| What is expected |
Write the listing out again exactly as it stands, with no images.

| Given records |
***
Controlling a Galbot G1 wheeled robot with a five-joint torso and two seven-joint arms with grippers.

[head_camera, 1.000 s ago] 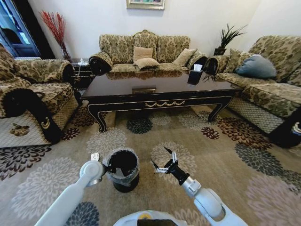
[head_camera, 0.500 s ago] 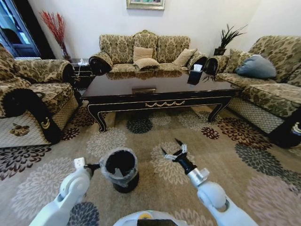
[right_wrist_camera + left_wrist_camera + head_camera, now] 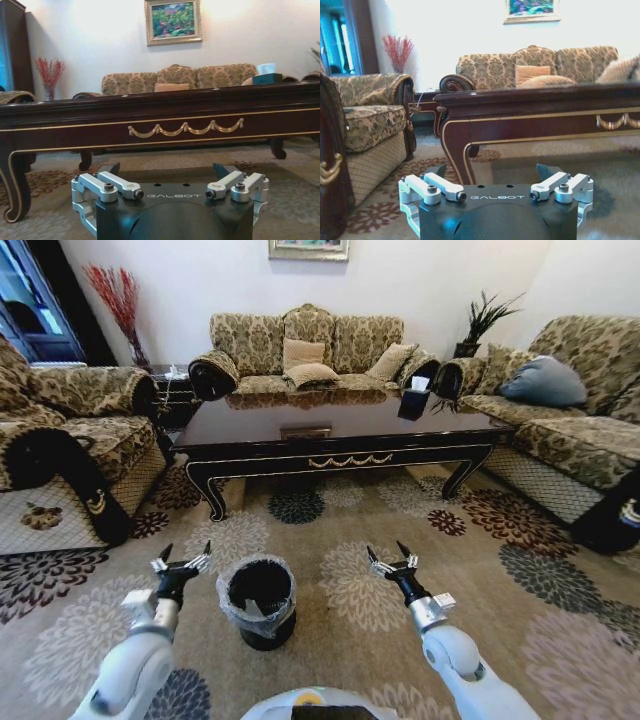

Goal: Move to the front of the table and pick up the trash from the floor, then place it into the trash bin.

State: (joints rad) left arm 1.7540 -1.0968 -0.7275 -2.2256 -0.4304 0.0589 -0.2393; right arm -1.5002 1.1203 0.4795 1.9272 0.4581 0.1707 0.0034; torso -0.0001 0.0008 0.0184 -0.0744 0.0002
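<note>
One black bin [image 3: 258, 601] on the patterned carpet [image 3: 340, 540], well short of the dark coffee table [image 3: 335, 435]; something pale inside, possibly paper. Flanked by two grippers held above the floor: left gripper [image 3: 181, 560] just beside the rim, right gripper [image 3: 393, 559] farther off. Both spread wide, grasping nothing.
</note>
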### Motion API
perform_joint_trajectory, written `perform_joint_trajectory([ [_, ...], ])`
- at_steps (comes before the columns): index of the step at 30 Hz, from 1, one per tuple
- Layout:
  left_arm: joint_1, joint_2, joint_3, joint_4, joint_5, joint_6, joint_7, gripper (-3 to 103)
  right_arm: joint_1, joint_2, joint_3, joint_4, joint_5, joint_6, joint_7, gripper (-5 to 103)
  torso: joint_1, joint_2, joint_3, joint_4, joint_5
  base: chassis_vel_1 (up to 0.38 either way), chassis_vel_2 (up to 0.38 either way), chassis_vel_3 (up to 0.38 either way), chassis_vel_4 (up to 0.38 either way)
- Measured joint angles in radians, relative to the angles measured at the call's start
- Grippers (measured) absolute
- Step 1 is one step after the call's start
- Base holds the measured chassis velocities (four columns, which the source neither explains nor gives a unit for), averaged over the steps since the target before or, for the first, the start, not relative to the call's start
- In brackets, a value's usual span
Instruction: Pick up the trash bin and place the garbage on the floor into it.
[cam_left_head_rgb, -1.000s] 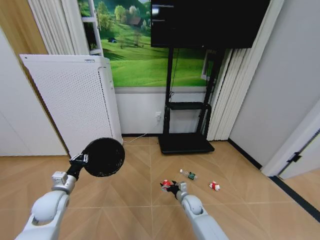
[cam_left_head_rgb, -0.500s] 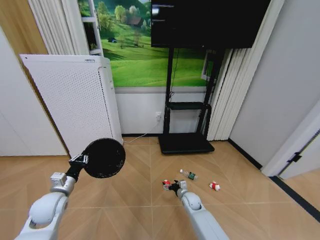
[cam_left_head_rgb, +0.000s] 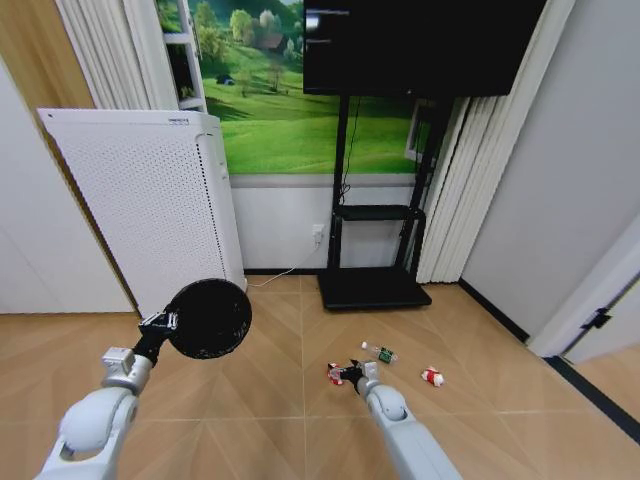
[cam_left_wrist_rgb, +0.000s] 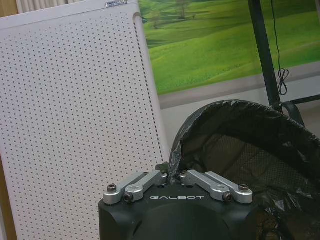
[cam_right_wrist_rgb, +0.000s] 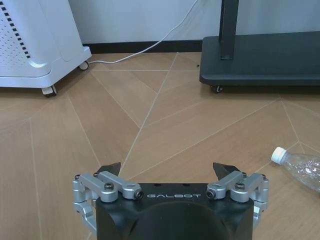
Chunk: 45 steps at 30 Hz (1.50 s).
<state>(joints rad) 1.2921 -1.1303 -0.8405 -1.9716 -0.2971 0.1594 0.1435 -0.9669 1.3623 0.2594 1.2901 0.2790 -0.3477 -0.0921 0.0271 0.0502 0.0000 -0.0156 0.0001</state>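
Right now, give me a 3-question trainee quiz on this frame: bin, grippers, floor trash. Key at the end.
1. True or false: the left gripper is shut on the rim of the trash bin, holding it off the floor.
2. Multiple choice: the right gripper is (A) shut on the bottle, (B) open and low over the floor, (C) inside the bin.
3. Fill in: in the head view, the piece of garbage closest to the right gripper is the red ____.

Key
1. True.
2. B; the clear bottle lies apart from it on the floor.
3. can; the red-and-white packet lies farther off.
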Motion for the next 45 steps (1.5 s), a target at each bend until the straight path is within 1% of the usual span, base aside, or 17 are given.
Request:
perform_joint_trajectory([
  [6,0.006,0.0,-0.001,0.003,-0.001,0.002,0.009,3,0.004,0.005,0.001,-0.032,-0.012,0.014,0.0,100,0.0,0.0,0.0,-0.0001,-0.0001,-0.059,0.055,0.045,-0.046],
  [23,-0.021,0.005,0.008,0.021,-0.012,0.009,0.012,3,0.016,0.017,-0.001,-0.079,-0.028,0.019,0.006,100,0.0,0.0,0.0,0.0,-0.0001,-0.065,0.063,0.057,-0.053],
  [25,-0.023,0.003,0.012,0.02,-0.024,0.015,0.007,3,0.006,0.013,0.002,-0.066,-0.033,-0.007,0.009,100,0.0,0.0,0.0,-0.0001,-0.0001,-0.063,0.078,0.064,-0.034],
  [26,-0.023,0.003,0.012,0.02,-0.024,0.015,0.007,3,0.006,0.013,0.002,-0.066,-0.033,-0.007,0.009,100,0.0,0.0,0.0,-0.0001,-0.0001,-0.036,0.087,0.057,-0.034],
  [27,-0.027,0.001,0.014,0.02,-0.031,0.019,0.004,3,-0.006,0.009,0.005,-0.047,-0.033,-0.05,0.012,100,0.0,0.0,0.0,0.0,-0.0001,-0.036,0.087,0.076,-0.039],
  [29,-0.034,-0.002,0.016,0.021,-0.042,0.023,-0.004,3,-0.028,0.008,0.008,-0.039,-0.049,-0.097,0.022,100,0.0,0.0,0.0,-0.0001,0.0,-0.013,0.029,0.038,-0.008],
  [35,-0.032,-0.001,0.019,0.018,-0.044,0.026,-0.007,3,-0.035,0.023,0.02,-0.078,-0.074,-0.123,0.043,100,0.0,0.0,0.0,0.0,-0.0001,0.0,0.0,0.0,0.0],
  [39,-0.024,0.0,0.017,0.012,-0.043,0.027,-0.007,3,-0.026,0.037,0.026,-0.124,-0.085,-0.113,0.05,100,0.0,0.0,0.0,0.0,0.0,0.0,0.0,0.0,0.0],
  [45,-0.016,-0.001,0.013,0.005,-0.041,0.029,-0.008,3,-0.012,0.05,0.028,-0.153,-0.054,-0.128,0.071,100,0.0,0.0,0.0,0.0,-0.0001,0.0,0.0,0.0,0.0],
])
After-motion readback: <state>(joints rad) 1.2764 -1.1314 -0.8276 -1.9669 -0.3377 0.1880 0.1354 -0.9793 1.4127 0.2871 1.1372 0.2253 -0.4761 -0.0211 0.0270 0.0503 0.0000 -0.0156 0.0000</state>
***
| Task response |
Controlling a Galbot G1 wheeled robot with a five-joint torso and two seven-joint arms with grippers.

[head_camera, 1.000 s ago] 
[head_camera, 0.500 s ago] 
[right_wrist_camera + left_wrist_camera + head_camera, now] 

Goal: Move to the front of the table and pick up the trash from the floor, then place it into the trash bin.

State: (joints rad) left arm 1.7540 -1.0968 -0.7275 -2.2256 -0.4304 0.0589 -0.2393; right arm -1.5002 1.1203 0.4795 1.9272 0.4581 0.1707 0.0034; torso -0.0001 0.0008 0.0184 -0.0744 0.0002
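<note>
One black bin [image 3: 258, 601] on the patterned carpet [image 3: 340, 540], well short of the dark coffee table [image 3: 335, 435]; something pale inside, possibly paper. Flanked by two grippers held above the floor: left gripper [image 3: 181, 560] just beside the rim, right gripper [image 3: 393, 559] farther off. Both spread wide, grasping nothing.
</note>
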### Motion API
perform_joint_trajectory, written `perform_joint_trajectory([ [_, ...], ])`
- at_steps (comes before the columns): index of the step at 30 Hz, from 1, one per tuple
- Layout:
  left_arm: joint_1, joint_2, joint_3, joint_4, joint_5, joint_6, joint_7, gripper (-3 to 103)
  right_arm: joint_1, joint_2, joint_3, joint_4, joint_5, joint_6, joint_7, gripper (-5 to 103)
  torso: joint_1, joint_2, joint_3, joint_4, joint_5
  base: chassis_vel_1 (up to 0.38 either way), chassis_vel_2 (up to 0.38 either way), chassis_vel_3 (up to 0.38 either way), chassis_vel_4 (up to 0.38 either way)
- Measured joint angles in radians, relative to the angles measured at the call's start
- Grippers (measured) absolute
- Step 1 is one step after the call's start
- Base holds the measured chassis velocities (four columns, which the source neither explains nor gives a unit for), averaged over the steps since the target before or, for the first, the start, not relative to the call's start
- In brackets, a value's usual span
Instruction: Pick up the trash bin and place the garbage on the floor into it.
[cam_left_head_rgb, -1.000s] 
[cam_left_head_rgb, -0.500s] 
[cam_left_head_rgb, +0.000s] 
[cam_left_wrist_rgb, +0.000s] 
[cam_right_wrist_rgb, +0.000s] 
Chunk: 45 steps at 30 Hz (1.50 s).
<state>(joints rad) 1.2921 -1.1303 -0.8405 -1.9716 -0.2971 0.1594 0.1435 -0.9669 1.3623 0.2594 1.2901 0.2790 -0.3477 -0.0921 0.0271 0.0502 0.0000 -0.0156 0.0001</state>
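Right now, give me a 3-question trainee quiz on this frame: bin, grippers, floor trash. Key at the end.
1. True or false: the left gripper is shut on the rim of the trash bin, holding it off the floor.
2. Multiple choice: the right gripper is (A) shut on the bottle, (B) open and low over the floor, (C) inside the bin.
3. Fill in: in the head view, the piece of garbage closest to the right gripper is the red ____.

Key
1. True.
2. B; the clear bottle lies apart from it on the floor.
3. can; the red-and-white packet lies farther off.
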Motion for the next 45 steps (1.5 s), a target at each bend until the straight path is within 1% of the usual span, base aside, or 17 are given.
Request:
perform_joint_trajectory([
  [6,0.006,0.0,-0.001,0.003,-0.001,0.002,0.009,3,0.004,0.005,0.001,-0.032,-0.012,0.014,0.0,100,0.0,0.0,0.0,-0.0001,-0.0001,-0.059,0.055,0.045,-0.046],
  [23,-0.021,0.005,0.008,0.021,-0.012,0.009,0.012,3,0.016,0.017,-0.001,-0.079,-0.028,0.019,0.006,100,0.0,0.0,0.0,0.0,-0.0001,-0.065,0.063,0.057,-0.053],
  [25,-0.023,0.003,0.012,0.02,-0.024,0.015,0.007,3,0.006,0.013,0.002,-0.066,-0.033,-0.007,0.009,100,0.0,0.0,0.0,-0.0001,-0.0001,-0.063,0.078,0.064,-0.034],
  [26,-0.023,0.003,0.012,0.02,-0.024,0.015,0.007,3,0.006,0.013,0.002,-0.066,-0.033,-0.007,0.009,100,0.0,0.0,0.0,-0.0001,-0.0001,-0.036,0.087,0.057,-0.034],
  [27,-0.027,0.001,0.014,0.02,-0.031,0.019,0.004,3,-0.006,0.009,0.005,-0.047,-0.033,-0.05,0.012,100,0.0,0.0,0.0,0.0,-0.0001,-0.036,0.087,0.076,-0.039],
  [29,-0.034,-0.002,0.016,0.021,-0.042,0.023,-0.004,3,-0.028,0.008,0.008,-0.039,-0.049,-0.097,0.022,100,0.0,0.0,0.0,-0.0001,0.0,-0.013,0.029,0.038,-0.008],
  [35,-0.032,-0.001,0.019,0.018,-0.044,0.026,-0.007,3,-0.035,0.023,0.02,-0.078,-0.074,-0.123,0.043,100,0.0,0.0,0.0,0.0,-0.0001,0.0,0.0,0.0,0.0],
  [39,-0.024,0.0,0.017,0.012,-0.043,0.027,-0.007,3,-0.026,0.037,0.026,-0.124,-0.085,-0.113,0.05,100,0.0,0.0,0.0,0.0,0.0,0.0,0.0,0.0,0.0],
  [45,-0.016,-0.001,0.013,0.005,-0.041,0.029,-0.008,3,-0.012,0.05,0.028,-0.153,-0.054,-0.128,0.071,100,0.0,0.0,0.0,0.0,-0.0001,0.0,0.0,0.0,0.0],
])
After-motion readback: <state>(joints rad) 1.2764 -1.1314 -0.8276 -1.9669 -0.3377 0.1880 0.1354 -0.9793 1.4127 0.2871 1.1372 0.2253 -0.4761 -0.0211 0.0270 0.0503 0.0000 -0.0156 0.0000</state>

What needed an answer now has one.